Aims and Objectives: The aim of this study was to investigate various lesions involving the oral and maxillofacial region by using scintigraphy and to compare the findings with those of conventional radiograph. Materials and Methods: Nineteen subjects of all age groups and both sexes who reported to the outpatient department of Oral Medicine and Radiology and had been clinically diagnosed with diseases of oral and maxillofacial region were selected. Conventional radiography and scintigraphy were performed for all the subjects. Biopsy and histopathological investigations were preformed to confirm the diagnosis and on the basis of which sensitivity, specificity, positive predictive value, and efficiency of conventional radiography and scintigraphy were evaluated. Results: Conventional radiography was found to have 94.11% sensitivity, 50% specificity, 94.11% positive predictive value, and 89.47% efficiency. Scintigraphy was found to have 100% sensitivity, 14.28% specificity, 66.66% positive predictive value, and 68.42% efficiency. Conclusion: Scintigraphy is a very sensitive diagnostic aid, but lacks in specificity. Conventional radiography, on the other hand, has good sensitivity and relatively better specificity. For a proper diagnosis, scintigraphic findings must be correlated with clinical, radiological, and histopathological findings.
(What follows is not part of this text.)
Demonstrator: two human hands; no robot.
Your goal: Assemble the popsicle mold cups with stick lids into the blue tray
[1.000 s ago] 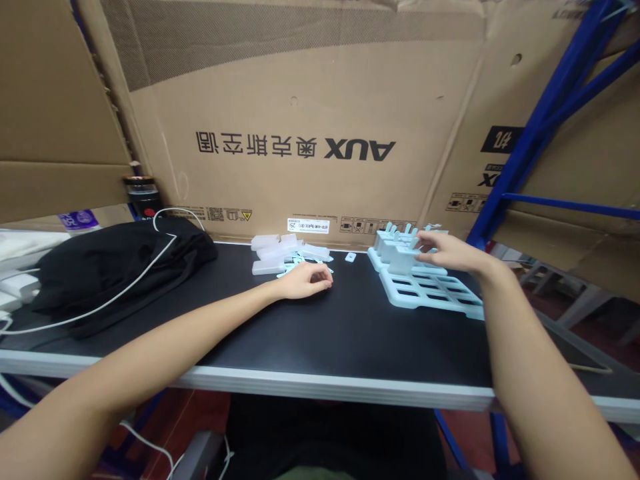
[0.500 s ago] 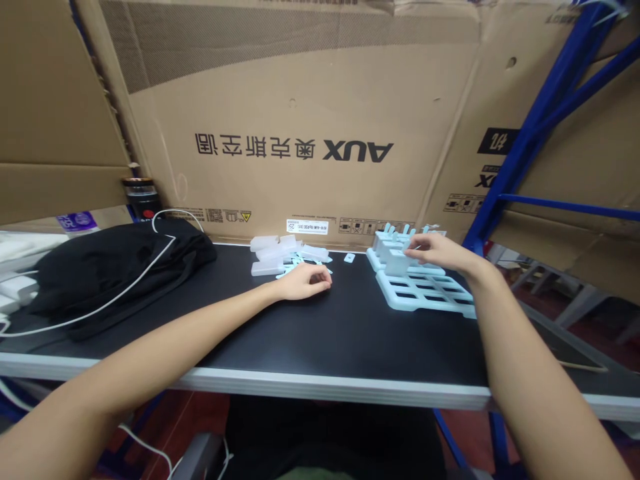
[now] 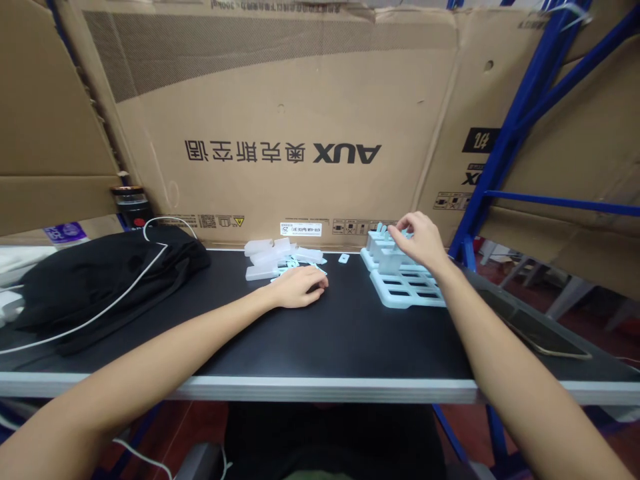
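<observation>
A pale blue slotted tray (image 3: 405, 292) lies on the black tabletop (image 3: 320, 333), with several pale blue moulds (image 3: 381, 252) standing in its far rows. My right hand (image 3: 417, 239) hovers over those moulds with its fingers curled and pinched at a stick top. My left hand (image 3: 297, 288) rests on the table, fingers loosely curled, just in front of a heap of translucent lids (image 3: 273, 257) and thin blue sticks (image 3: 287, 265). What the left fingers hold, if anything, is hidden.
A small white piece (image 3: 343, 258) lies between the heap and the tray. Black cloth (image 3: 100, 280) with a white cable (image 3: 110, 303) covers the left side. A phone (image 3: 543, 333) lies at the right. Cardboard (image 3: 300, 120) walls the back; a blue rack post (image 3: 505, 147) stands at right.
My right hand has moved left and farther back over the moulds in the tray. The view has shifted slightly. My left hand has stayed in place.
</observation>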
Keywords: Conventional radiography, radionuclide imaging, sensitivity and specificity, Tc-99m pertechnetate, technetium


How to cite this article:
Singh A, Agarwal N, Rawson K, Kallalli BN, Sinha A, Sandesara Y. Efficacy of scintigraphy as a diagnostic aid in oral and maxillofacial pathologies: A comparative radionuclide-radiographic study. J Indian Acad Oral Med Radiol 2015;27:359-65

How to cite this URL:
Singh A, Agarwal N, Rawson K, Kallalli BN, Sinha A, Sandesara Y. Efficacy of scintigraphy as a diagnostic aid in oral and maxillofacial pathologies: A comparative radionuclide-radiographic study. J Indian Acad Oral Med Radiol [serial online] 2015 [cited 2022 Jan 29];27:359-65. Available from: https://www.jiaomr.in/text.asp?2015/27/3/359/170449


   Introduction Top


Two events of the past lead to the introduction of the field of nuclear medicine: First, when Sir Henri Becquerel discovered radioactivity in 1896 [1] and second, when Madame Marie Sklodowska Curie coined the term "radioactivity." [2] Technetium-99 metastable ( 99m Tc) is the most commonly used radionuclide in scintigraphy (radionuclide imaging), which was discovered in 1937 by Carlo Perrier and Emilio Segrè. [3] In 1971, Subramanian and McAfee labeled technetium to methylene diphosphonate (MDP), which is at present the most common method for the imaging of bone in nuclear medicine. [4]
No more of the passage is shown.